**What you will do:** Look through the data below and output, unchanged, every line from the one holding "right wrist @" through the one holding "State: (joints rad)", inclusive. Skip the pictures.

== Segment start ==

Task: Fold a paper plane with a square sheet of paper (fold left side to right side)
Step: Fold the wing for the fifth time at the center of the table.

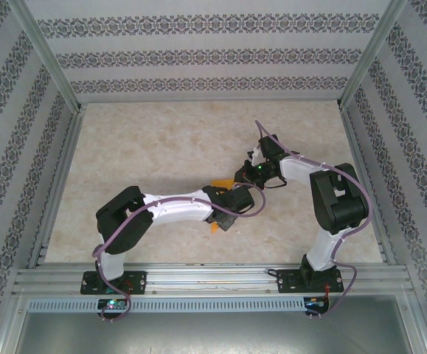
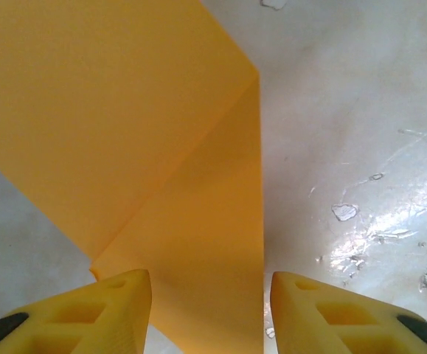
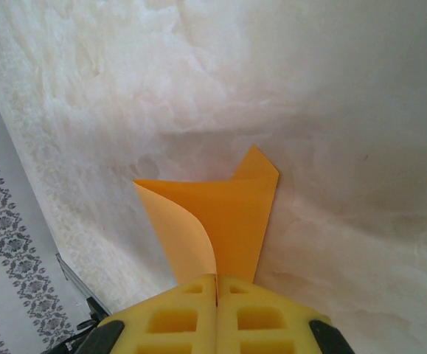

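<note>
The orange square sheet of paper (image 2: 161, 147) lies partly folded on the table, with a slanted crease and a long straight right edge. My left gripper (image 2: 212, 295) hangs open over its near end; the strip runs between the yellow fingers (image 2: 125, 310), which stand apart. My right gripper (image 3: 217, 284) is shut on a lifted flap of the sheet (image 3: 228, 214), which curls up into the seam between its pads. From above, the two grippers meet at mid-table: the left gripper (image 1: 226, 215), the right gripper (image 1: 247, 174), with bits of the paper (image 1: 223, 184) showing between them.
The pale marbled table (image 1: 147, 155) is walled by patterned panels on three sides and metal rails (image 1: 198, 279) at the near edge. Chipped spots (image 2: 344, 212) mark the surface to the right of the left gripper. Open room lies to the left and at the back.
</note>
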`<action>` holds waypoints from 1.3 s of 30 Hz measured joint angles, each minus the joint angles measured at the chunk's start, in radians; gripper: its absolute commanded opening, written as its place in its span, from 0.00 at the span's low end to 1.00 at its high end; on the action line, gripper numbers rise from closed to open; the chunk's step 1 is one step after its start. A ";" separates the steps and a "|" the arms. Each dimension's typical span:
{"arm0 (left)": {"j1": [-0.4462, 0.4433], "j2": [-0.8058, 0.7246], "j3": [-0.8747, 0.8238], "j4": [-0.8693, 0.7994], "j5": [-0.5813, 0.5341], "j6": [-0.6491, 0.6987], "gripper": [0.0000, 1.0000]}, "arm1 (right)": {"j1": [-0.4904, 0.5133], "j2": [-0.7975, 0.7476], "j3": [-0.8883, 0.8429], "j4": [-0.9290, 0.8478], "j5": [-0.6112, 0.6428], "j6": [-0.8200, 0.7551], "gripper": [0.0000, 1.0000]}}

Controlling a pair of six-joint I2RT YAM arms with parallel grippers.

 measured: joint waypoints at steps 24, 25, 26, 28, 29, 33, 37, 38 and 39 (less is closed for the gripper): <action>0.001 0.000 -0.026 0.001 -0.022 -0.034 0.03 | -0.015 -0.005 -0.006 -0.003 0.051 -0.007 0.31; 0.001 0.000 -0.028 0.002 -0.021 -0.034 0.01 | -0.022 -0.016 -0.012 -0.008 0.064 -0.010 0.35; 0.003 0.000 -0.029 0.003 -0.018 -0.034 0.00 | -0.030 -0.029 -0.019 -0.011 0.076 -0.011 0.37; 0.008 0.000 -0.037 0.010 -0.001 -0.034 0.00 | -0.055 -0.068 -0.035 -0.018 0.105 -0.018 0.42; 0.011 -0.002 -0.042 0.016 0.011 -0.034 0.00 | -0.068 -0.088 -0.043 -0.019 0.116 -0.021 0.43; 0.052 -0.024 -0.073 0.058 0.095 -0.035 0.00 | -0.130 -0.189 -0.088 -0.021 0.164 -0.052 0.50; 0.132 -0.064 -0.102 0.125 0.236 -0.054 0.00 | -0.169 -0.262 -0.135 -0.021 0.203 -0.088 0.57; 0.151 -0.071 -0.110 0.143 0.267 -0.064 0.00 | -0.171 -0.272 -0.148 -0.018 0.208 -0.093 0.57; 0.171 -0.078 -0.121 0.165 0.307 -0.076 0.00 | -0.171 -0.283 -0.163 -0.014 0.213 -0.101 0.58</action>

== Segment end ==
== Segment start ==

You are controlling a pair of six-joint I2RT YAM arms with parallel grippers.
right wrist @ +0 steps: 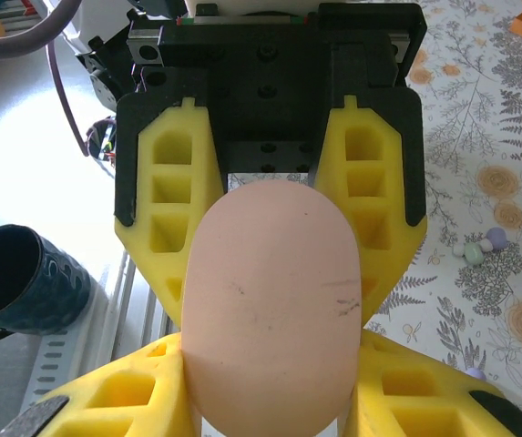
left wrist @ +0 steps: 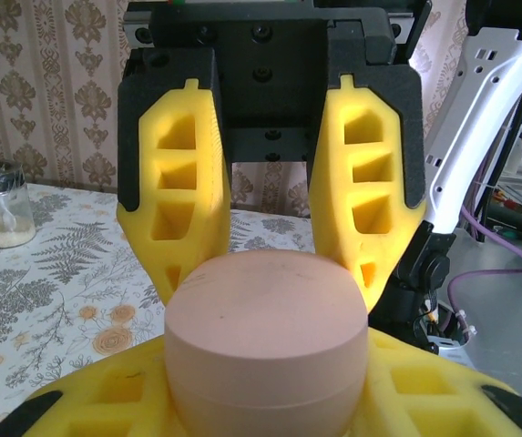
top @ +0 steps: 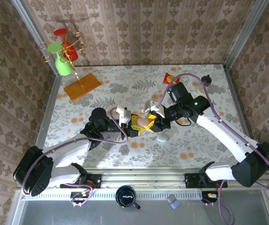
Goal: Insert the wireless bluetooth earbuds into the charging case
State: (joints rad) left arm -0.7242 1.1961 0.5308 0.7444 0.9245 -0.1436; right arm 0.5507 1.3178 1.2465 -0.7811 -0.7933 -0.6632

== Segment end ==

**Solution for this problem:**
right wrist @ +0 steps: 
left wrist @ +0 steps: 
top @ +0 steps: 
Goal: Insert the wireless bluetooth earbuds into the charging case
State: (joints rad) left arm -0.7242 1.1961 0.5308 0.7444 0.9245 -0.1436; right arm 0.5507 1.3178 1.2465 -0.7811 -0.7933 -0.6632

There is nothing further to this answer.